その後われわれは,開発した脂肪由来幹細胞スプレー法を,虚血性心筋症に対する冠動脈バイパス術と同時に行うことで,その安全性,有効性を検討する医師主導治験(臨床研究実施計画番号 jRCT2053190103)を2019年から開始し,6例(被験製品投与群:3例,対照製品投与群:3例)への投与,観察期間を終えている.今後,この方法の安全性,有効性に関して詳細な検討を加える予定となっている.

VI.おわりに
われわれ大阪大学心臓血管外科では,臨床現場で日々遭遇する,現行治療では救命できない患者に対して,様々な方向性から新規治療方法の開発を行ってきた.特に細胞移植に関しては,手術により細胞移植を行うことができる外科学講座として,新規治療方法の制度作りを行う政府や地方公共団体等,最終的に臨床現場に製品を届ける企業と連携し一貫した開発を行うことで,一定の成果を挙げることができたと考えている.

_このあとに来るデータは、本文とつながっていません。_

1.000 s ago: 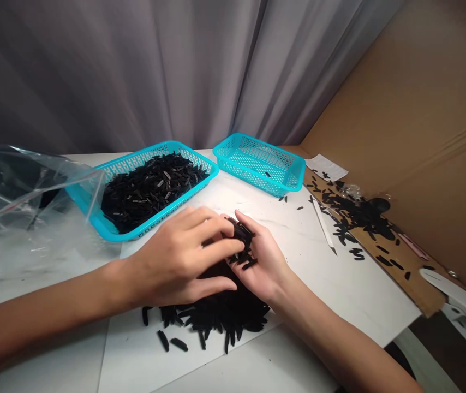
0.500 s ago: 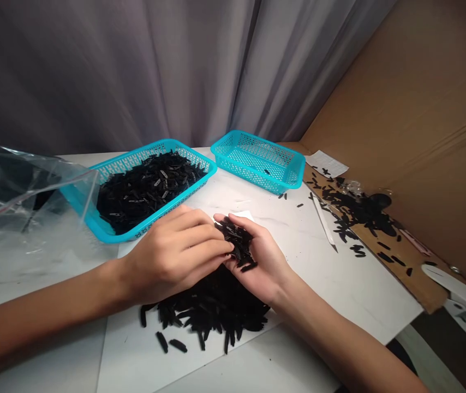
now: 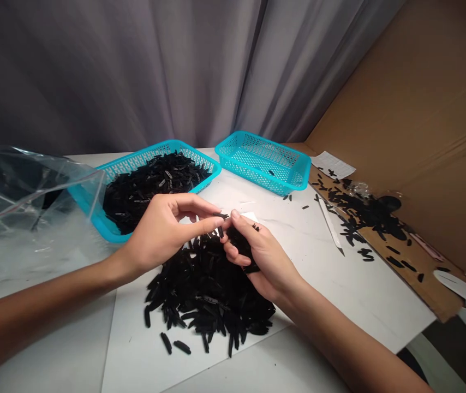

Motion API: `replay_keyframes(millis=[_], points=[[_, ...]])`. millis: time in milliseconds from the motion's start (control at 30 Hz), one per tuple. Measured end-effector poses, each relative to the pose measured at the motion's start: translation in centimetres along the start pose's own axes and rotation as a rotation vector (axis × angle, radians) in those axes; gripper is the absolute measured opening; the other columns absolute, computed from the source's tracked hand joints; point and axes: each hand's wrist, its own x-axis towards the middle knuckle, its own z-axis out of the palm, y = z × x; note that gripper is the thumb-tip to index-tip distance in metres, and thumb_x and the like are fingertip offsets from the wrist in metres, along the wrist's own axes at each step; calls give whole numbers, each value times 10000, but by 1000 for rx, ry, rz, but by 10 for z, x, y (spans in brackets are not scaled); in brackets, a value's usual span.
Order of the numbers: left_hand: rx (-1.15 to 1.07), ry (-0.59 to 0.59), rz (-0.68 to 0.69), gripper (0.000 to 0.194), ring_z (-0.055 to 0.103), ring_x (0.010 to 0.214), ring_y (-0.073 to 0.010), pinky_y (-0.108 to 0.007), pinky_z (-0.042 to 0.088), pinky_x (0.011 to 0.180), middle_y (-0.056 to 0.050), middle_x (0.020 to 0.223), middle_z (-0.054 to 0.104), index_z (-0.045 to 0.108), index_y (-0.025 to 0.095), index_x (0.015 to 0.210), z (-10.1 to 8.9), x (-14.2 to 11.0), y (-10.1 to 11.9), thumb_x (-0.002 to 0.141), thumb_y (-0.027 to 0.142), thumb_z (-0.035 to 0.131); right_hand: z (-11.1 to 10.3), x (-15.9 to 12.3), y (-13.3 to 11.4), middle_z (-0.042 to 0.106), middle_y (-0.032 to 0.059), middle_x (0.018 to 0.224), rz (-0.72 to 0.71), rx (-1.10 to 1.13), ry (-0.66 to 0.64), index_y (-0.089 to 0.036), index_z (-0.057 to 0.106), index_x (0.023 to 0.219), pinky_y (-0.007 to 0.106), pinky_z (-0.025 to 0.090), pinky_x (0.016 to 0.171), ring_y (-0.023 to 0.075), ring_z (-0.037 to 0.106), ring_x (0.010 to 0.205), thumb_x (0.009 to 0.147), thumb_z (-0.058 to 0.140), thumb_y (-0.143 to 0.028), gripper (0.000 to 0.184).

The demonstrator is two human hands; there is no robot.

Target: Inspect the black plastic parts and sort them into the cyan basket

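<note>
Head view, left fingers [image 3: 200, 208] pinching black piece [image 3: 221, 216], right fingers [image 3: 246, 225] curled around black pieces [image 3: 239, 243]

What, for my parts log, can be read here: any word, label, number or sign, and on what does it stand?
White paper slip on the cardboard: printed marks, too small to read.
Black pieces in the teal plastic basket: pale marks on some, too small to tell whether they are text.
No other readable text shows.
</note>
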Motion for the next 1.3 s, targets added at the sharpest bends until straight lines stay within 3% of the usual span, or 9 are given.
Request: replay_keyframes(millis=[133,267,400,667,1000,1300], points=[[-25,37,16,123,709,763,-142,-219,535,690,-2,795,776,795,200,864,3,-1,-3,791,293,829,0,-2,1,578,-10,700,-90,-156,20,-136,678,818,150,184,394,30,412,473,851,754,-465,340],[-2,92,70,102,706,783,-139,-218,533,714,3,810,782,790,205,828,6,-2,-4,767,262,848,-1,-3,0,578,-19,692,-193,-286,46,-153,692,845,170,219,411,36,417,473,883,722,-478,329],[-7,70,92,70,713,811,-154,-243,546,759,-1,840,793,799,215,835,7,-4,-5,784,250,832,-2,-4,-3,595,-21,673,-287,-437,76,-171,721,890,191,281,437,58,448,498,886,735,-440,270],[-100,20,27,116,719,789,-150,-228,562,725,-1,820,787,802,210,867,7,-5,-2,768,249,849,0,-8,-7,601,-17,667,-384,-487,115,-185,729,853,224,298,442,83,454,503,850,779,-368,189],[-69,17,-12,125,726,783,-165,-247,570,737,-14,808,787,802,198,851,6,-3,-2,789,302,832,-2,-8,-6,614,-17,675,-357,-408,109,-185,692,815,215,276,436,77,452,497,848,778,-358,197],[-88,67,-12,147,724,807,-151,-228,567,749,-9,828,781,793,199,854,7,-4,-5,760,290,859,0,-6,-10,558,-32,630,-246,-239,119,-164,658,741,206,198,410,54,391,466,834,776,-348,237]])
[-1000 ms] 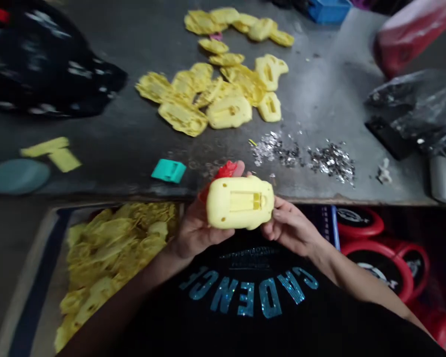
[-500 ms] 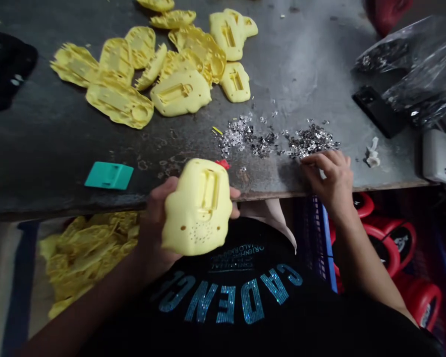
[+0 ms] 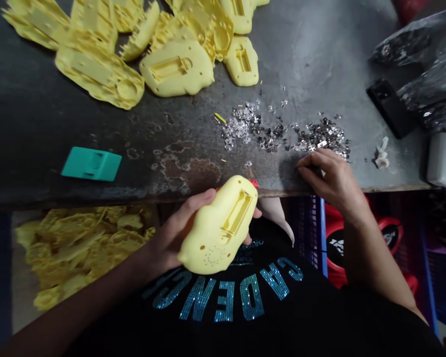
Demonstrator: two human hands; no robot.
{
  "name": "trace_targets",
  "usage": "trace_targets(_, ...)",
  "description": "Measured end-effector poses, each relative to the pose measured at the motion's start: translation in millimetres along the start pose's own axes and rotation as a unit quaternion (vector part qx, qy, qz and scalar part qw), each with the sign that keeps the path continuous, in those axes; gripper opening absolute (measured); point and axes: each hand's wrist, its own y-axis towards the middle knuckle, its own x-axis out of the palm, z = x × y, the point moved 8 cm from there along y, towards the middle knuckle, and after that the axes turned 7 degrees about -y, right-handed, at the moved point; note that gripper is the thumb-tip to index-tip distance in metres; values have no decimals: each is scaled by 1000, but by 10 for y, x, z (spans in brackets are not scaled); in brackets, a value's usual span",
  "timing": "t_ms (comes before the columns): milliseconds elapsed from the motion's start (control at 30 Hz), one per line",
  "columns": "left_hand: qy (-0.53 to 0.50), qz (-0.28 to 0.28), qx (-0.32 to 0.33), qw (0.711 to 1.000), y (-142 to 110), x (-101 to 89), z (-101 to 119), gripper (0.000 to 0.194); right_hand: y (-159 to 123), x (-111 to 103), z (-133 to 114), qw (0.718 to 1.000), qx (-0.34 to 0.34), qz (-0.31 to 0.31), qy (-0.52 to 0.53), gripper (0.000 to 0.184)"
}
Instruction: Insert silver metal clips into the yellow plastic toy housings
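Observation:
My left hand (image 3: 178, 223) is closed round a yellow plastic toy casing (image 3: 215, 238), held in front of my chest just off the table edge. Its back faces me, with an open battery compartment, screw holes and a patch of small speaker holes. Something red (image 3: 253, 184) shows at its far end. Over the table's front edge, my right hand (image 3: 330, 176) has thumb and fingers pinched together, beside a pile of small metal contact pieces (image 3: 325, 134). Whatever sits between its fingertips is too small to make out. A second heap of metal pieces (image 3: 241, 123) lies left of that pile.
Yellow casing halves (image 3: 100, 74) are spread over the table's far left. A teal plastic piece (image 3: 91, 164) lies near the front edge. At right are a black phone (image 3: 390, 106), a clear bag (image 3: 427, 74) and a white device (image 3: 443, 159). Below stands a blue crate (image 3: 322, 238) with red parts.
The toy casing has tilted and shifted right and slightly lower in my left hand. My right hand stays by the metal pile, its fingertips now slightly nearer the table edge. The view has shifted.

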Motion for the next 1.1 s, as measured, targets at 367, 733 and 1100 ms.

今後,われわれが開発してきた新規治療が真に普及する医療として受け入れられるためには,更なる開発を続けるとともに,これまでに行ってきた臨床応用から得られた知見を,基礎研究の手法で検討する,いわゆるリバース・トランスレーショナル・リサーチにも注力し,常に科学的根拠に基づいた医療を行っていくことが重要と考えられる.